Tutto cio’ considerato, appare evidente come le censure proposte eludano il punto nodale della pronunzia e non siano correlate con la ratio decidendi della decisione impugnata, contrapponendosi a mere argomentazioni rese per incidens dalla Corte di merito e difettando della necessaria specificita’, attesa la non riferibilita’ delle censure alle ragioni fondamentali della sentenza d’appello, tentando in tal modo di riaprire il dibattito su un tema, l’esistenza del contratto di comodato, escluso dal giudice di prime cure, non riproposto ritualmente nel tema decisionale d’appello e trattato dalla Corte di merito solo ad abundantiam.
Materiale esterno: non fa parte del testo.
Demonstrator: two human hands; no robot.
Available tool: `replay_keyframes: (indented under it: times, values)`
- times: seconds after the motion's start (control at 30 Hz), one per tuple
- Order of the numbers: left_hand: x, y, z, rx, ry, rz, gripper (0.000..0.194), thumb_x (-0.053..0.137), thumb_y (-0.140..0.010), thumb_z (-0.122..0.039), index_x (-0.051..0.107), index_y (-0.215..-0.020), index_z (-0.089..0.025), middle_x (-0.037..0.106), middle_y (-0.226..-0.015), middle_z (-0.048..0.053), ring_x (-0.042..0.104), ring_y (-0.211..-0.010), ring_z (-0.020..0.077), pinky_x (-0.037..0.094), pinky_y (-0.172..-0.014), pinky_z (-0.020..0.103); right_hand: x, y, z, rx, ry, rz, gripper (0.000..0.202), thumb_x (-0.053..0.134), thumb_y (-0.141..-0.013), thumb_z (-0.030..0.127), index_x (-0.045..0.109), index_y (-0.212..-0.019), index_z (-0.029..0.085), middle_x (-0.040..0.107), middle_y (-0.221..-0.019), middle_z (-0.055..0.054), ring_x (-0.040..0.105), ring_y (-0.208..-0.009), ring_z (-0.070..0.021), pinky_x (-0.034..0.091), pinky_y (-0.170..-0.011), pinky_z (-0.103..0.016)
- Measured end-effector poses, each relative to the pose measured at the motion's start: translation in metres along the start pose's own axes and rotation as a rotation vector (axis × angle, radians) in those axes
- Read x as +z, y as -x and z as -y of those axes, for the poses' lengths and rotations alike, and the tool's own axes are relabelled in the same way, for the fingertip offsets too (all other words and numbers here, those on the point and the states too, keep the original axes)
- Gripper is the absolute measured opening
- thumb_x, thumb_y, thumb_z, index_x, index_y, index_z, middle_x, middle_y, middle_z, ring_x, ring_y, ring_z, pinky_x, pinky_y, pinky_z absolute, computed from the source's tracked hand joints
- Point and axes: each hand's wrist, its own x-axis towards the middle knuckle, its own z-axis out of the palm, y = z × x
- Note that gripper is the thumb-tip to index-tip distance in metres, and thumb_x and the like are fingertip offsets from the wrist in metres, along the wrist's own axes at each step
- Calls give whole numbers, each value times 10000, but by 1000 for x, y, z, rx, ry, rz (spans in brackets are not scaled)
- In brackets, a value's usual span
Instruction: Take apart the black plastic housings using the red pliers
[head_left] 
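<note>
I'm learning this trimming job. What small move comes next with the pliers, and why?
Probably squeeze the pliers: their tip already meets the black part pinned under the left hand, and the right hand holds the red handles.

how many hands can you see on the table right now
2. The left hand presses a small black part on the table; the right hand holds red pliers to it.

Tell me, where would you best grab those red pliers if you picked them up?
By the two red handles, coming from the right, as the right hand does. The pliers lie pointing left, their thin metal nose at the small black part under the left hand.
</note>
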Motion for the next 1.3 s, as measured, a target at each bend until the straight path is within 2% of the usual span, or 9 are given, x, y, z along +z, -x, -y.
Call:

Ed e’ appena il caso di osservare che le ragioni di gravame, per risultare idonee a contrastare la sentenza impugnata, devono correlarsi con la stessa, in modo che alle argomentazioni svolte nella sentenza impugnata risultino contrapposte quelle dell’impugnante, volte ad incrinare il fondamento logico-giuridico delle prime.

Considerato che la sentenza impugnata appare esente dalle censure dedotte, ne consegue che il ricorso per cassazione in esame, siccome infondato, deve essere rigettato.

Al rigetto del ricorso segue la condanna del ricorrente alla rifusione delle spese di questo giudizio di legittimita’, liquidate come in dispositivo, alla stregua dei soli parametri di cui al Decreto Ministeriale n. 140 del 2012, sopravvenuto a disciplinare i compensi professionali.

P.Q.M.

La Corte rigetta il ricorso. Condanna il ricorrente al pagamento delle spese del giudizio di legittimita’ che liquida in complessivi euro 2.200,00 di cui euro 2.000,00 per compensi, oltre accessori di legge, ed euro 200,00 per esborsi.